Whether you have a teenager or a toddler in the house, it is important to infuse clean eating habits into…
We tend to repeat what we like. We eat sweets, scroll through social networks, do sports, play Book of Dead free spins no deposit, and read interesting articles. All these are habits: “good” ones kind of help us, and “bad” ones kind of hinder us.
But why is it so hard to start the first ones and so hard to get rid of the second ones? How do you even realize that it’s time to act? And what to replace bad habits? Let’s find out.
To get rid of a habit, you need to analyze it. All habits are cyclical, and it doesn’t matter whether it’s reading books on the subway or taking an afternoon smoke break. The cycle consists of three components:
Trigger + routine (repetitive action) + reward
Here’s an example: the habit of brushing your teeth in the morning. Its cycle:
This cycle was repeated many thousands of times and always had a positive result.

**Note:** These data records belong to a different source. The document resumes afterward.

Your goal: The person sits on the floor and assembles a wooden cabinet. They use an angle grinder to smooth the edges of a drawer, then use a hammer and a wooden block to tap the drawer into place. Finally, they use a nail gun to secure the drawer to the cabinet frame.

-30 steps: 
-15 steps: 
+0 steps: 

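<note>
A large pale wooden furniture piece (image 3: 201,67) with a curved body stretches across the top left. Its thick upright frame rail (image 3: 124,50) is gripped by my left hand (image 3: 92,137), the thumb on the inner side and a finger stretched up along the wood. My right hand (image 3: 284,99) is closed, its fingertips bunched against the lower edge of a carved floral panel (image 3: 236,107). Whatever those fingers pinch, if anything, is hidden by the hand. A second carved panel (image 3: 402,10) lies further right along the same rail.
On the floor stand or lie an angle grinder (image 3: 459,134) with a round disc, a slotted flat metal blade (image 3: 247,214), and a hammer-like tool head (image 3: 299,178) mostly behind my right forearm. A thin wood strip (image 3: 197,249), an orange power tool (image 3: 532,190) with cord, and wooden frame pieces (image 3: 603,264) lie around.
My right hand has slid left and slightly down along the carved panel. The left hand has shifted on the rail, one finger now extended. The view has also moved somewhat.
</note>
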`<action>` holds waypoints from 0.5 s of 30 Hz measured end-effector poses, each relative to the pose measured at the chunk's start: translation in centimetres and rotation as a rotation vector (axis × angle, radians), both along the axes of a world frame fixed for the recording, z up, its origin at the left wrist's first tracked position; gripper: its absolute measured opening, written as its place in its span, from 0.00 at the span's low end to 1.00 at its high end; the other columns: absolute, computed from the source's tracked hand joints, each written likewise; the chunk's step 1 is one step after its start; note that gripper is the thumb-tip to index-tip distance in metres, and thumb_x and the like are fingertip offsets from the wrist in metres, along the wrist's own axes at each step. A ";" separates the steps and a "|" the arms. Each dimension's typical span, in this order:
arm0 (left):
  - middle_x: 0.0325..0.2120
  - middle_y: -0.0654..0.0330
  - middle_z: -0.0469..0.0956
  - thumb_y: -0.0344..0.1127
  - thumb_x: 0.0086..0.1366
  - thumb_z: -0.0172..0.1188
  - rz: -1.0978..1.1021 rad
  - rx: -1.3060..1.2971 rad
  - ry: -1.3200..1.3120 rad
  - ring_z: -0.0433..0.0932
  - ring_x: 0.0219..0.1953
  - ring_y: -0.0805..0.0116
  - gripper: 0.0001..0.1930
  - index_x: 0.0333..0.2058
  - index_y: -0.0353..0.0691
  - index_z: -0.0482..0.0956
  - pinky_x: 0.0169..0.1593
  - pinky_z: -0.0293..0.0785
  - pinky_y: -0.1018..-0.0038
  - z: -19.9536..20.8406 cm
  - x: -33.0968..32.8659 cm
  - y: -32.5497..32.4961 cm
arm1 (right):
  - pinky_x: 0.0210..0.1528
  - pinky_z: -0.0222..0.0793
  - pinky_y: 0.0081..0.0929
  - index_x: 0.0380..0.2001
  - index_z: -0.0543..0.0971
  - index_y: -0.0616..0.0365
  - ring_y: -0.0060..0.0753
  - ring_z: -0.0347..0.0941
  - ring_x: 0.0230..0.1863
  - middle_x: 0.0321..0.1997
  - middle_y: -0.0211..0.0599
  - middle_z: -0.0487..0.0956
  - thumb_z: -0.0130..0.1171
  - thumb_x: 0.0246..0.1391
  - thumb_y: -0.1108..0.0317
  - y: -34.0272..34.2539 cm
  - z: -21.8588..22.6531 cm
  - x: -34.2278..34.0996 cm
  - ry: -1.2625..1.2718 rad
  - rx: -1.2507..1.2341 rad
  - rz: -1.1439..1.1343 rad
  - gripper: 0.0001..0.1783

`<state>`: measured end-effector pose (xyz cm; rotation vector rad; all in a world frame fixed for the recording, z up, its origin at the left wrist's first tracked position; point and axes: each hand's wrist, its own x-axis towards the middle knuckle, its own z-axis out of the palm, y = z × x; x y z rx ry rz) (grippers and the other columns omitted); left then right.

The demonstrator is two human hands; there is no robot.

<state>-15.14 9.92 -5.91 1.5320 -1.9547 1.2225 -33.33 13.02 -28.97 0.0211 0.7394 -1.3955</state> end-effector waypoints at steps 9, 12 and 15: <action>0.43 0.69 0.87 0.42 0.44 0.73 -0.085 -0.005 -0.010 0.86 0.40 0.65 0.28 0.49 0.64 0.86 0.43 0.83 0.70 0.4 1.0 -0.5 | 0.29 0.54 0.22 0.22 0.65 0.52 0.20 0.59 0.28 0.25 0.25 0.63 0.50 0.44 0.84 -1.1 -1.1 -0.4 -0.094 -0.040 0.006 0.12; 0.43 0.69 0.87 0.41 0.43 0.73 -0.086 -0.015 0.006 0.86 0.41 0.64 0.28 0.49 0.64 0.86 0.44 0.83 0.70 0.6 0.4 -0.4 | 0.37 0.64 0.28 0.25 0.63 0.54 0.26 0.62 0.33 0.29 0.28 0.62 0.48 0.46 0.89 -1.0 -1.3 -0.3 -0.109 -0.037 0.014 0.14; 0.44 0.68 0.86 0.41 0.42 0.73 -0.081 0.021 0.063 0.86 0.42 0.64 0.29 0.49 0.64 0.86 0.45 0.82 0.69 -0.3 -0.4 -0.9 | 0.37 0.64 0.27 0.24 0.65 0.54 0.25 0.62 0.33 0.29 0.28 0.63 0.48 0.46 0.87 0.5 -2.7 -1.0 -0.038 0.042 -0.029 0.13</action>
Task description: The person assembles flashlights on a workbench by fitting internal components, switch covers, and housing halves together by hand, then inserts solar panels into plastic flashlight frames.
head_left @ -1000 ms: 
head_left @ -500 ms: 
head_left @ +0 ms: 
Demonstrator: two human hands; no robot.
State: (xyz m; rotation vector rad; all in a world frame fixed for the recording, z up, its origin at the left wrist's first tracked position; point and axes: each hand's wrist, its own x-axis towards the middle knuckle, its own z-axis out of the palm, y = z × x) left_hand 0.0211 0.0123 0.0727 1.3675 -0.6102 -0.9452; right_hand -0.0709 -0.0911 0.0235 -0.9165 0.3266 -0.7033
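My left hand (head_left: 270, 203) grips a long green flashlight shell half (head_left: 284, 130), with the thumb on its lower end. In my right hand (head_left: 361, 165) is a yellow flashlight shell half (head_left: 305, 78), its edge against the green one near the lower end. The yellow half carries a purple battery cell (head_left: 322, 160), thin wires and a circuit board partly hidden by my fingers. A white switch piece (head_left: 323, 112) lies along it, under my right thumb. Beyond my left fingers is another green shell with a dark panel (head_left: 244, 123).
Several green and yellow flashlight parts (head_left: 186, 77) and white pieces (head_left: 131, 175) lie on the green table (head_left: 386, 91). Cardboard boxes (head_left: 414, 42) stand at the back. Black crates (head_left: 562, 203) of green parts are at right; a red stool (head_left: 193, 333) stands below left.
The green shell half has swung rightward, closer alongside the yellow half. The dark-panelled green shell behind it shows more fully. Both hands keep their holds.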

Each time, a special hormone, dopamine, was produced in response, giving a sense of satisfaction. Success led to strong neural connections in the brain, so that we brush our teeth on “autopilot”.
Bad habits tend to be firm — they’re often repeated and give us dopamine fast. And when we abruptly change a habitual behavior, the brain sees it as a threat and wants to return to what’s familiar.
If we eat chips every night, and at some point we stop doing it, we find it stressful. When we suddenly start running laps around the stadium in the morning instead of our usual restful sleep, it shocks the neurons and they try with redoubled vigor to stop the “torment”. It’s because of this that promises to start something “starting Monday” and starting in the “new year” almost never work.
It turns out that it’s necessary to remove habits carefully, without “sacrifices”. It’s worth gradually replacing some actions with others. The main thing is not to act under the slogan “all or nothing”, not to throw yourself into extremes. Then there will be no backsliding and the desire to give up everything as soon as possible.
These apps can assist you in becoming the best version of yourself.
HabitBull lets you track up to 100 habits, offering detailed statistics and streak counters. Its strength lies in its visual representation, motivating you to stay on track.
With a clean interface, Streaks allows you to track up to 12 habits. It integrates seamlessly with Apple Health, helping you reach your health and fitness goals.
Loop offers an intuitive interface with flexible scheduling and insightful graphs.
Turn habit formation into an RPG game. Earn rewards for completing habits and face penalties for neglecting them.
Apart from habit tracking, Coach.me offers personal coaching and community support to ensure you stay on track.
Replacing bad habits with good ones is like training neurons. And what’s the most important thing in training? Reward. The brain is interested in the dopamine itself, not the way it gets it. So its more profitable not to forbid, but to achieve the desired effect by healthy methods.
If your hand reaches for a cigarette when you’re stressed, “just don’t smoke” is a bad option. Instead, you need to think of ways to deal with stress without harming your health. For example, try 1-minute meditation, which takes almost no time at all, but calms you down better than nicotine.
Of course, at first you will have to persuade yourself or even insist on meditation instead of a smoke break, because it gives not an instant, but a slightly delayed effect. But in the end, the exercise will reduce stress — which is what was originally required. It’s just that the path was different. By repeating it and getting the dopamine we need, we’ll cement a new, useful habit.